## EXERCISE PROMPT
Repeat the data that follows in full. Do not include the pictures.

## GIVEN DATA
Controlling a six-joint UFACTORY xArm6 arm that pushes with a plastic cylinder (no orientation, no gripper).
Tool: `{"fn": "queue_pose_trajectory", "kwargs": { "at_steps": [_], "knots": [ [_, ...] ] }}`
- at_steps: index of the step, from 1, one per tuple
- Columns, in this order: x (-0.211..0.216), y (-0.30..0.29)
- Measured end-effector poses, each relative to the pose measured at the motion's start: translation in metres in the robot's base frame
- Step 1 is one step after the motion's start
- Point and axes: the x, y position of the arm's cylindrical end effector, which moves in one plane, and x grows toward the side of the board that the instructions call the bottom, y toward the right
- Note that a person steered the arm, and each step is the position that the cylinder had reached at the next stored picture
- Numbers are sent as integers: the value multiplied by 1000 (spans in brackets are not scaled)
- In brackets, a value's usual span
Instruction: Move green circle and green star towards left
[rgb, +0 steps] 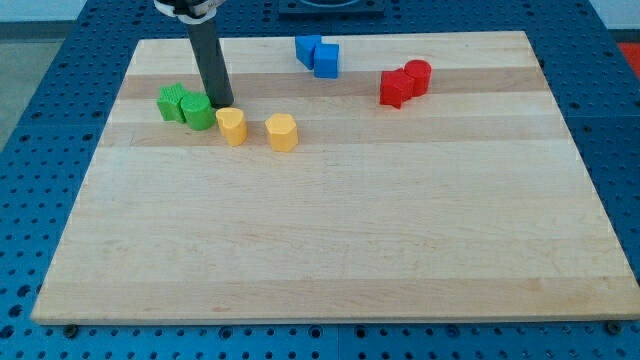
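Starting at the view's left, the green star (172, 102) and the green circle (197, 111) sit touching each other near the board's upper left, the star on the outer side. My tip (222, 105) is just at the circle's right edge, touching it or very nearly so; I cannot tell which. My tool is a plain rod that grips nothing, so it can only shove.

As I judge it, the step in hand is pushing the 2 green blocks together toward the left. To do it well I should keep my push line running through the middle of the circle and on into the star, so the pair travels as 1 train. An off-centre push would likely roll the circle around the star and split them. I should also go slowly, since the board's left edge is not far off.

Just below and right of my tip stands 1 yellow block (232, 127), with a 2nd yellow block (282, 132) further right. Moving left takes me away from both.

Further right, 2 blue blocks (318, 55) touch near the top edge, and 2 red blocks (404, 83) touch beyond them. The wooden board (320, 240) is pale, smooth and level, resting on a blue perforated table (620, 120).
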Motion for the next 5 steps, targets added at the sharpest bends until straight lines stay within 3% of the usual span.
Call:
{"fn": "queue_pose_trajectory", "kwargs": {
  "at_steps": [2, 5],
  "knots": [
    [9, 13],
    [39, -25]
  ]
}}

## ANSWER BOX
Controlling a six-joint UFACTORY xArm6 arm that pushes with a plastic cylinder (no orientation, no gripper).
Tool: `{"fn": "queue_pose_trajectory", "kwargs": { "at_steps": [_], "knots": [ [_, ...] ] }}`
- at_steps: index of the step, from 1, one per tuple
- Columns, in this order: x (-0.211..0.216), y (-0.30..0.29)
- Measured end-effector poses, each relative to the pose measured at the motion's start: translation in metres in the robot's base frame
- Step 1 is one step after the motion's start
- Point and axes: the x, y position of the arm's cylindrical end effector, which moves in one plane, and x grows toward the side of the board that the instructions call the bottom, y toward the right
- Note that a person steered the arm, and each step is the position that the cylinder had reached at the next stored picture
- Numbers are sent as integers: the value multiplied by 1000 (spans in brackets are not scaled)
- In brackets, a value's usual span
Instruction: Move green circle and green star towards left
[rgb, +0 steps] 
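Starting at the view's left, the green star (172, 102) and the green circle (197, 111) sit touching each other near the board's upper left, the star on the outer side. My tip (222, 105) is just at the circle's right edge, touching it or very nearly so; I cannot tell which. My tool is a plain rod that grips nothing, so it can only shove.

As I judge it, the step in hand is pushing the 2 green blocks together toward the left. To do it well I should keep my push line running through the middle of the circle and on into the star, so the pair travels as 1 train. An off-centre push would likely roll the circle around the star and split them. I should also go slowly, since the board's left edge is not far off.

Just below and right of my tip stands 1 yellow block (232, 127), with a 2nd yellow block (282, 132) further right. Moving left takes me away from both.

Further right, 2 blue blocks (318, 55) touch near the top edge, and 2 red blocks (404, 83) touch beyond them. The wooden board (320, 240) is pale, smooth and level, resting on a blue perforated table (620, 120).
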Motion for the next 5 steps, targets added at the sharpest bends until straight lines stay within 3% of the usual span.
Call:
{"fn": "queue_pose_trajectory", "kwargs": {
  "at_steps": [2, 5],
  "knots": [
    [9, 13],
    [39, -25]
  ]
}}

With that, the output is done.